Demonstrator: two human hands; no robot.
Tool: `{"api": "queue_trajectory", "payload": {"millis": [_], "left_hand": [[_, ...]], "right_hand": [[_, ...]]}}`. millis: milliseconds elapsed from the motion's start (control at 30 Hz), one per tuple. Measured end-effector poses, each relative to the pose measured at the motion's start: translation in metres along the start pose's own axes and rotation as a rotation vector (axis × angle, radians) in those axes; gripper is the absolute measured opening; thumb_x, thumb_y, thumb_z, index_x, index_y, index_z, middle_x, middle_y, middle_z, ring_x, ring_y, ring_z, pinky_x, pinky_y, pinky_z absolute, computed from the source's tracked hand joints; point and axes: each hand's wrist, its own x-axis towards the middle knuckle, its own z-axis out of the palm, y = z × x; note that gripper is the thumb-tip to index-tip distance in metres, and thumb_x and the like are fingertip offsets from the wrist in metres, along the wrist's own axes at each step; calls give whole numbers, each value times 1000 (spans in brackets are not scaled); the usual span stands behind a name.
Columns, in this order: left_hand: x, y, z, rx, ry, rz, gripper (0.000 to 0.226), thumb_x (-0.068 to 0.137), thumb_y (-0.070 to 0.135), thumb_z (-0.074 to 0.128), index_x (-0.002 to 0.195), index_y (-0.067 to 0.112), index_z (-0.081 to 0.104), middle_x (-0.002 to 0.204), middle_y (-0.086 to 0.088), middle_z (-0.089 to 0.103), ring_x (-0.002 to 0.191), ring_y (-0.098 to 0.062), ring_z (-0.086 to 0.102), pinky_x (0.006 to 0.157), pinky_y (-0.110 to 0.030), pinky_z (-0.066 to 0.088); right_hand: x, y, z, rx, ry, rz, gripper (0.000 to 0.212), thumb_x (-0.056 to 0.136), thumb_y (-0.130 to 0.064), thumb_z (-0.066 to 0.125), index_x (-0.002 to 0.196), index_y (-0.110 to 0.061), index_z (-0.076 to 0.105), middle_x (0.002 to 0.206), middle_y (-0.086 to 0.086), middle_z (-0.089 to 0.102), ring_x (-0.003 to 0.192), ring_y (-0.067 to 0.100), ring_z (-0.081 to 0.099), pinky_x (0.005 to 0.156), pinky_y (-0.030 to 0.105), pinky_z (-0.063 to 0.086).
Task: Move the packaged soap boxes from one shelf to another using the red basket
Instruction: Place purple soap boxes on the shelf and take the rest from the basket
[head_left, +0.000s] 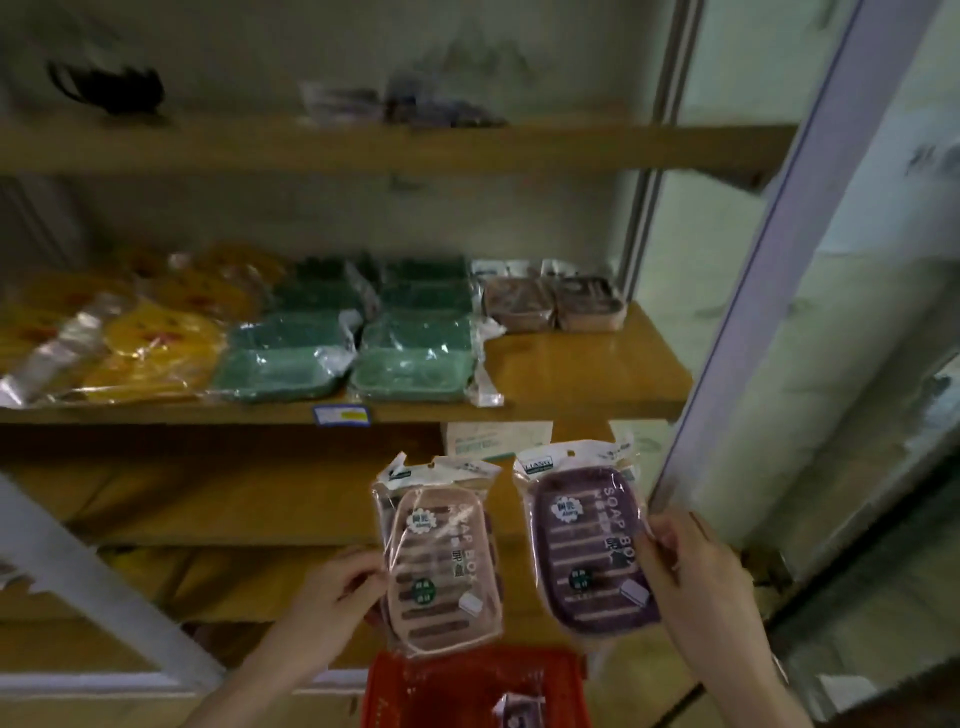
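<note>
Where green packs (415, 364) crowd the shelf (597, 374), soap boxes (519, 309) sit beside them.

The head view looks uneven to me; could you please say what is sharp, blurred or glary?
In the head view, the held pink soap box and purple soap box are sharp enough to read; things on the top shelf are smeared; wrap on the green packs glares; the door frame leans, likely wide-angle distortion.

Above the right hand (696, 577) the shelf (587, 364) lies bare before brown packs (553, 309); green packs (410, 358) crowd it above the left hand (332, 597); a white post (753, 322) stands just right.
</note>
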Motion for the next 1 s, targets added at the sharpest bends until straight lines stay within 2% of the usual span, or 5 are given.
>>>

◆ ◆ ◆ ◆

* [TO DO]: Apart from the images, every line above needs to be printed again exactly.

* [SOLUTION]:
Demonstrator: two human hands; no robot.
Tool: `{"api": "queue_trajectory", "payload": {"millis": [_], "left_hand": [[_, ...]], "right_hand": [[_, ...]]}}`. millis: milliseconds elapsed from the motion's start (control at 30 Hz), one per tuple. Measured end-effector poses, each relative to the pose measured at the motion's start: translation in metres along the start pose's own axes and rotation as a rotation vector (axis × angle, radians) in those axes; gripper is the absolute measured opening; thumb_x, thumb_y, thumb_z, index_x, index_y, index_z, middle_x, middle_y, middle_z, ring_x, ring_y, ring_z, pinky_x, pinky_y, pinky_z absolute, computed from the source's tracked hand joints; point and axes: each hand's wrist, its own x-axis towards the middle knuckle, its own z-axis out of the palm, y = z × x; note that gripper is the thumb-tip to index-tip distance in metres, and thumb_x and the like are fingertip offsets from the wrist in metres, along the wrist's own axes at each step; calls give whole numbers, each value times 1000 (spans in brackets are not scaled); the usual span stands behind a name.
Columns, in this order: left_hand: x, y, z, rx, ry, rz, gripper (0.000 to 0.226), thumb_x (-0.068 to 0.137), thumb_y (-0.070 to 0.135), thumb_z (-0.074 to 0.128), index_x (-0.002 to 0.195), index_y (-0.067 to 0.112), index_z (-0.081 to 0.104), middle_x (-0.002 to 0.204), middle_y (-0.086 to 0.088), middle_z (-0.089 to 0.103), ring_x (-0.002 to 0.191), ring_y (-0.098 to 0.062), ring_z (-0.086 to 0.102), pinky_x (0.006 to 0.157), pinky_y (-0.110 to 0.030), pinky_z (-0.066 to 0.088); right_hand: x, y, z, rx, ry, rz, gripper (0.000 to 0.212), thumb_x (-0.056 to 0.136), thumb_y (-0.130 to 0.064), thumb_z (-0.066 to 0.125), index_x (-0.002 to 0.196), index_y (-0.110 to 0.061), index_z (-0.076 to 0.105), middle_x (0.002 to 0.206), middle_y (-0.086 to 0.086), middle_z (-0.089 to 0.102), ring_x (-0.003 to 0.192), ring_y (-0.067 to 0.100), ring_z (-0.081 to 0.099), pinky_x (0.005 to 0.156), pinky_y (-0.030 to 0.105), pinky_z (-0.063 to 0.086).
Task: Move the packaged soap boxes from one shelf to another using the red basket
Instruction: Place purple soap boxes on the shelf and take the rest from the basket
[head_left, +0.000s] 
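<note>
Where green packs (415, 364) crowd the shelf (597, 374), soap boxes (519, 309) sit beside them.

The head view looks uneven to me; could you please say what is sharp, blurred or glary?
In the head view, the held pink soap box and purple soap box are sharp enough to read; things on the top shelf are smeared; wrap on the green packs glares; the door frame leans, likely wide-angle distortion.

Above the right hand (696, 577) the shelf (587, 364) lies bare before brown packs (553, 309); green packs (410, 358) crowd it above the left hand (332, 597); a white post (753, 322) stands just right.
</note>
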Motion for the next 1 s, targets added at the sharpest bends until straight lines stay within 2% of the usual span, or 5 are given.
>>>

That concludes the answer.